The data requirement acknowledges that data is increasingly pervasive in tracking aspects of life, from massive systems like global climate to the most intimate realms of personal health and fitness. At Rensselaer, for example, students have used data to quantify the impact of human activity and climate change on aquatic ecosystems that allow us to develop concrete mitigation approaches. As a digital reflection of our physical reality that can be manipulated, analyzed, and queried, massive datasets offer a tantalizing potential to yield insights that would otherwise be out of reach.

The new requirement exposes Rensselaer students to data analysis through coursework in relevant elements of machine learning, linear algebra, optimization, and modern approaches to statistics. Students also will be exposed to issues of ethics and policies related to data’s use and misuse.

“At Rensselaer, we believe that the ability to manage and exploit data is a fundamental skill that all of our graduates should possess,” said Prabhat Hajela, Rensselaer provost. “We educate our students to be leaders in whatever endeavor they seek to pursue, and dexterity in handling large and diverse datasets will be a critical component in their success.”

The three-year NSF-funded “Data Analytics Through-Out Undergraduate Mathematics Program,” or DATUM, pilot program developed curriculum to introduce big data techniques throughout the curriculum. As part of DATUM, Rensselaer faculty developed a data mathematics course for early math students, offered a summer research experience to students who completed the course, and created guidelines for incorporating data analysis and modeling techniques in courses across the curriculum and providing a capstone experience.

Two elements of DATUM, the Introduction to Data Mathematics (IDM) course and a companion data research capstone experience in the Data INCITE (Data Interdisciplinary Challenge Intelligent Technology Exploration) Laboratory, are now regularly offered courses.

The IDM class introduces early undergraduate students to concepts and techniques, like high-dimensional mathematic models, typically not fully discussed until senior year, said Kristin Bennett, a Rensselaer math professor and DATUM principal investigator.

“We asked the question, ‘what do you really need to know to do data analysis?’ And we built a class that introduces the mathematics that you really need—elements of linear algebra, optimization, multi-variable calculus, statistics—in the context of data analysis,” Bennett said. “Ordinarily, students would learn these tools bit by bit throughout their undergraduate math education, but our class brings it all together and makes it possible for them to tackle data analysis right out of calculus.”

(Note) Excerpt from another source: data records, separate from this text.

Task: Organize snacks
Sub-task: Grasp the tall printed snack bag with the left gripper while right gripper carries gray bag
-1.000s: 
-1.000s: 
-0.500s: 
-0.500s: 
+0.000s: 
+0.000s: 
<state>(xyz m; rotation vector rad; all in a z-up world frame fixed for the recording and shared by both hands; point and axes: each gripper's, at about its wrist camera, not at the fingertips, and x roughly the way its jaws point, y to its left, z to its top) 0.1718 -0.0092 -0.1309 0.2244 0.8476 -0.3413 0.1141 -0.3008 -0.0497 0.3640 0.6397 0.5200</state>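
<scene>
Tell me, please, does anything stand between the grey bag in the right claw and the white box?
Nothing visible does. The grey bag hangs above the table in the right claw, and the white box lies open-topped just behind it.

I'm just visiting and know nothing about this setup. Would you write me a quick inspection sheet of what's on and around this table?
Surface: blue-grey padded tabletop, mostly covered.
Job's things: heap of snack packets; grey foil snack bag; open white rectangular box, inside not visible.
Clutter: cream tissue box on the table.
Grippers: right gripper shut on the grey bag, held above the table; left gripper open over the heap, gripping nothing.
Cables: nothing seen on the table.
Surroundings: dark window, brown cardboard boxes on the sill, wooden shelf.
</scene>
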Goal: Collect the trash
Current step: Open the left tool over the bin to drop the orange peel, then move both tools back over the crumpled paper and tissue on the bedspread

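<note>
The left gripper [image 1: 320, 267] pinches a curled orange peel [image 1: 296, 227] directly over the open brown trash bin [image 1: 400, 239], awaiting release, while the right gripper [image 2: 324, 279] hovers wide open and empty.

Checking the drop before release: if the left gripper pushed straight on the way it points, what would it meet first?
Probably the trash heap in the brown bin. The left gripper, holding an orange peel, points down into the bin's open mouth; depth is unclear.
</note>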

Students who completed IDM were eligible for a summer research program where they tackled research questions such as using data to analyze advanced manufacturing techniques, understanding the biomedical aspects of circadian rhythms, and analyzing the ecological implications of chemical changes in Lake George. In an NSF evaluation of the pilot, students who completed IDM and the summer research reported that the experience strengthened their professional potential by developing marketable skills and revealing the opportunity to pursue a broad variety of fields, from engineering to the arts, through data. The success of the program provided evidence to support the faculty in developing the new requirement.

In an NSF review of the DATUM pilot project, an independent review reported that “findings suggest that students who participated in IDM and summer research were profoundly shaped by their experience. Many students’ professional pathways were ‘reshaped,’ and they now saw a wide range of professional opportunity when they combined their current interests with data analytics.”

“I’m really excited to see this new program put into place,” said Jim Hendler, director of the Rensselaer Institute for Data Exploration and Applications (IDEA). “Graduate students and faculty throughout our campus have increasingly been using advanced data analytics and machine learning in their research. With this new requirement, all of our undergraduates will be exposed to these exciting new technologies.”